Lorsque le roman de Mahsa Mohebali « En cas d’urgence » a été publié pour la première fois en Iran en 2008, son portrait antique d’un esprit et d’une ville à fleur de peau a ébranlé les sensibilités pieuses. Le farsi écrit, comme l’arabe, est une langue ornée, presque courtoise, et l’utilisation de l’argot familier dans le livre a frappé de nombreux critiques comme libertine et louche – certainement non littéraire. (Une travailleuse du sexe est appelée « Cheetah Girl » ; un travesti est décrit dans le texte original comme tiransfir-miransfir, un jeu de mots hybride farsi-anglais.) Le ministère de la Culture a exigé 87 suppressions du texte, la plupart d’entre elles étant des jurons. Des blasphèmes plus subtils ont été épargnés, y compris ich komme, ou « J’arrive » en allemand. (Un accident de la mondialisation est la popularité du porno allemand en Iran.) Le livre a été un succès improbable, soufflant à travers six impressions en six mois. En 2010, il a remporté le prestigieux prix iranien Houshang Golshiri.
La désaffection et la désillusion de masse fournissent le climat émotionnel pour la journée en zigzag de Shadi à la recherche d’une solution. Les personnes qu’elle rencontre en cours de route reflètent une galerie d’inadaptés aussi abattus qu’elle est, une génération coincée entre les promesses brisées d’une révolution et le manque d’air et le nihilisme de la vie contemporaine. L’image de la jeunesse très instruite et sans emploi qui se livre à des vices corporels est devenue un cliché dans les écrits sur l’Iran contemporain, où la consommation d’opium par habitant est plus élevée que partout ailleurs sur terre. Dans certains quartiers, il est plus facile de marquer un coup que d’obtenir un bon repas.

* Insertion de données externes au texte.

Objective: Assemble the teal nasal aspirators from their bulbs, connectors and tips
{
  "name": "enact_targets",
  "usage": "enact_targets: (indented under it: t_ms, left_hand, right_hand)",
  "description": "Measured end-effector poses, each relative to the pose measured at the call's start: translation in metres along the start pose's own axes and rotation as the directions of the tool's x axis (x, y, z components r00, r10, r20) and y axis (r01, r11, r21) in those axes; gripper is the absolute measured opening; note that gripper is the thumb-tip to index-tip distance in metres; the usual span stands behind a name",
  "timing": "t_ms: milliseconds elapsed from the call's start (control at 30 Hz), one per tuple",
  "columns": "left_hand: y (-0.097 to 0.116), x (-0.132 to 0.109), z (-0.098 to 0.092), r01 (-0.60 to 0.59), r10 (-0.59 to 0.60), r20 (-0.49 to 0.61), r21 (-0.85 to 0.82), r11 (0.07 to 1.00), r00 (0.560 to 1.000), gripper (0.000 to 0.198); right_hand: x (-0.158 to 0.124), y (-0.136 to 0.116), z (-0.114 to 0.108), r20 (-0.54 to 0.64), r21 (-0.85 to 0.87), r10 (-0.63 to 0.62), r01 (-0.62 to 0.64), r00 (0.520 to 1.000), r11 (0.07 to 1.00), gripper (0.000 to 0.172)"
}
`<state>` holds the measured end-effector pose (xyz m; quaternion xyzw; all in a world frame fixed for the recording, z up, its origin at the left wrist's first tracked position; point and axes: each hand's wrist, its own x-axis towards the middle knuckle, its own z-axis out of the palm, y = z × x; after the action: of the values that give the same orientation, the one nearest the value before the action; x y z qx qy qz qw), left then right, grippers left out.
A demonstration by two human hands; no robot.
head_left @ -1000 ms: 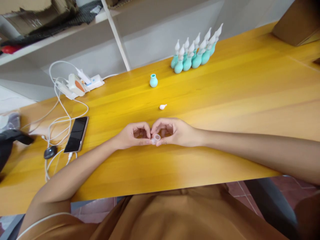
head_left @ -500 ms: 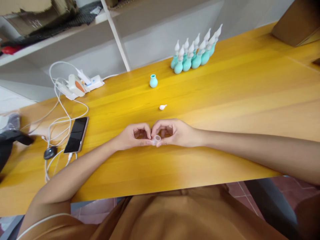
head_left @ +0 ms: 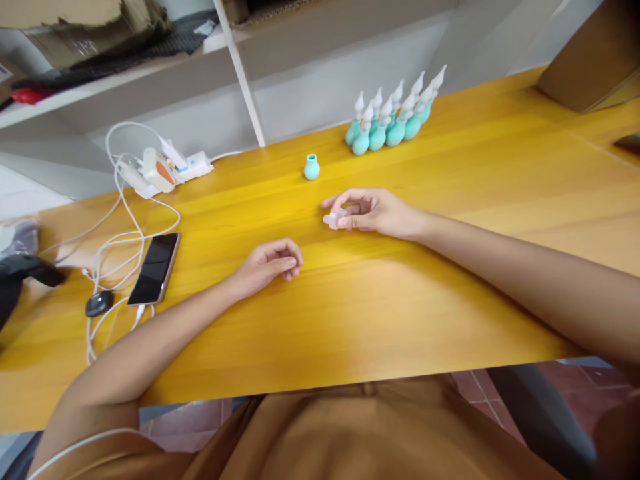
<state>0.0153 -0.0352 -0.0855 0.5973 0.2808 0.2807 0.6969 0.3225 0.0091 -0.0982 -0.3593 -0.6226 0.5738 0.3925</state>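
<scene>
My right hand (head_left: 373, 212) pinches a small translucent plastic piece (head_left: 334, 219) between thumb and fingers, low over the table. The small white tip that lay at this spot cannot be told apart from the piece now. My left hand (head_left: 274, 265) rests to the left and nearer to me, its fingers curled in against the thumb and nothing showing in them. Beyond the right hand stands a turquoise rubber bulb (head_left: 311, 168), upright with its open neck facing up. Further right, several turquoise bulbs with white pointed tips (head_left: 395, 127) stand upright in a close group.
At left, a phone (head_left: 155, 268) lies with white cables around it, next to a black mouse-like object (head_left: 99, 303). A power strip with plugs (head_left: 195, 165) sits behind. A cardboard box (head_left: 585, 60) stands at back right. The table's front edge runs before my body.
My hands have come apart. The right one has moved forward and right with the translucent piece, over where the white tip lay. My left hand has stayed nearly in place, fingers curled.
</scene>
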Motion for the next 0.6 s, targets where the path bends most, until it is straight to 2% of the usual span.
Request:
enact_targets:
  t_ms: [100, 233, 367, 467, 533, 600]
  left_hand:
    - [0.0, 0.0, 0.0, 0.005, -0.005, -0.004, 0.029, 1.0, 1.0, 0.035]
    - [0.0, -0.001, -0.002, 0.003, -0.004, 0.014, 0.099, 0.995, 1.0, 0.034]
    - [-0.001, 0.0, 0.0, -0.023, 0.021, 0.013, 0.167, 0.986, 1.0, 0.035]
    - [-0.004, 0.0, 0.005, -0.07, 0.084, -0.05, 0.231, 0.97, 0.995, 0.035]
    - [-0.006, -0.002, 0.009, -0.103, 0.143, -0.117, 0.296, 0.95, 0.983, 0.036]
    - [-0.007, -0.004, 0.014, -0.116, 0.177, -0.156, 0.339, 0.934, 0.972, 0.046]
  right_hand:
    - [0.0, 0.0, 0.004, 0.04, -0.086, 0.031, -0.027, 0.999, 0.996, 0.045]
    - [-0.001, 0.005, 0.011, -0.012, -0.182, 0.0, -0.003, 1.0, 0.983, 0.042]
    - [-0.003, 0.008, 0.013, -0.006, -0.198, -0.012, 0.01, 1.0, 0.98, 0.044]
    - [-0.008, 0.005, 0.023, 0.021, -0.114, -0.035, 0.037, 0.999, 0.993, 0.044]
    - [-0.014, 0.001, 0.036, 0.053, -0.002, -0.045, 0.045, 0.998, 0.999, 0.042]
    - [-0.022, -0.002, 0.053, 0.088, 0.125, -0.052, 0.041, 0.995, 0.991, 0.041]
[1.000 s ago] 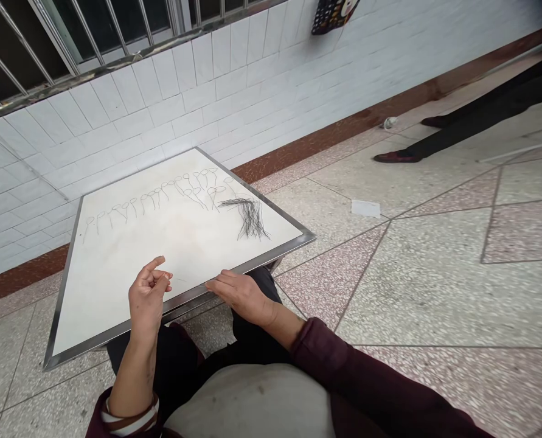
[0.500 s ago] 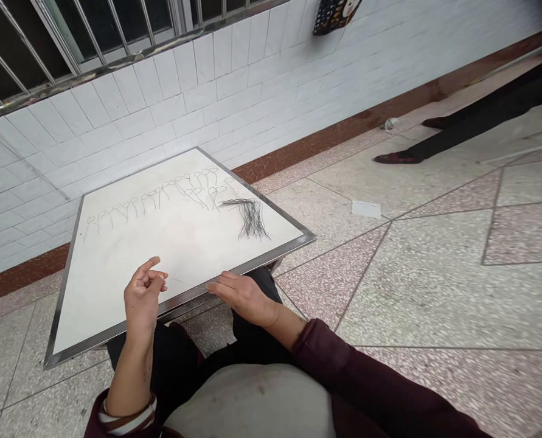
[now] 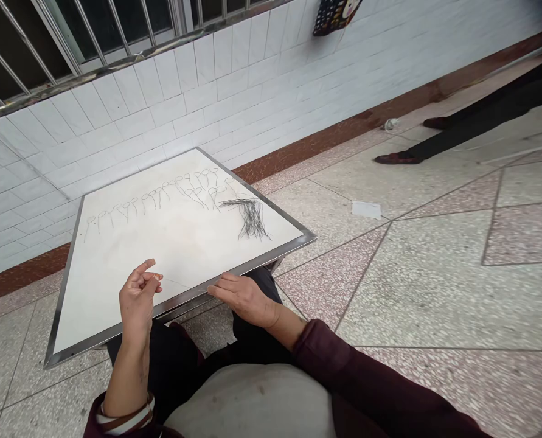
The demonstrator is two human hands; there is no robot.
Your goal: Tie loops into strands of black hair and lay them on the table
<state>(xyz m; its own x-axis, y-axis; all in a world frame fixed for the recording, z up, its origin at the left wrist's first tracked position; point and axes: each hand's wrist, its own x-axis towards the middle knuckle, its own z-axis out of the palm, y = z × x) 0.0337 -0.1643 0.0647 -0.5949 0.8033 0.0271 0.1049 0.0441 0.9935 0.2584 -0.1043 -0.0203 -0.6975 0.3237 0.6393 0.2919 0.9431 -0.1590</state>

Au lendemain du tremblement de terre, les jeunes revendiquent la ville comme la leur. « Mettez votre oreille contre le sol comme moi et écoutez », dit Shadi. « Ecoutez. Les rues parlent. J’entends le trottoir craquer. Des claquements et des crachotements, faisant craquer ses jointures après une longue journée. Le fait que le livre de Mohebali soit sorti un an avant que les rues de Téhéran n’éclatent en les plus grandes manifestations antigouvernementales depuis 1979 a donné à « En cas d’urgence » le goût d’une prophétie. Lors des prières du vendredi, un bulletin a été distribué suggérant que le livre avait servi de modèle pour les manifestants ; il a été interdit peu de temps après. L’auteur elle-même a dit que l’histoire a été inspirée par des célébrations tumultueuses après un match de football : le sentiment à la fois étrange et exaltant que Téhéran est assis sur une pile de matchs, prêt à s’enflammer à tout moment.
Le déploiement d’un symbolisme et d’une allégorie lourds pour échapper aux ciseaux trop zélés des censeurs est un vieux jeu, aussi vrai dans l’Iran du shah que dans le régime révolutionnaire qui a suivi. Et tandis que la ville agitée et frappée par un tremblement de terre évoque avec justesse le malaise spirituel qui afflige cette nation de 83 millions d’habitants, il y a un danger à lire « En cas d’urgence » simplement comme une parabole politique. Agir ainsi, c’est abandonner ses qualités littéraires et sensuelles au nom d’une facilité à emporter. Sheekasteh est l’expression farsi pour le genre d’argot viscéral et idiomatique qui caractérise la prose de ce livre – habilement traduit ici par l’érudite Mariam Rahmani – mais le mot signifie littéralement « brisé ». La transgression la plus convaincante du roman est peut-être linguistique, le changement tectonique qu’elle représente dans les lettres iraniennes.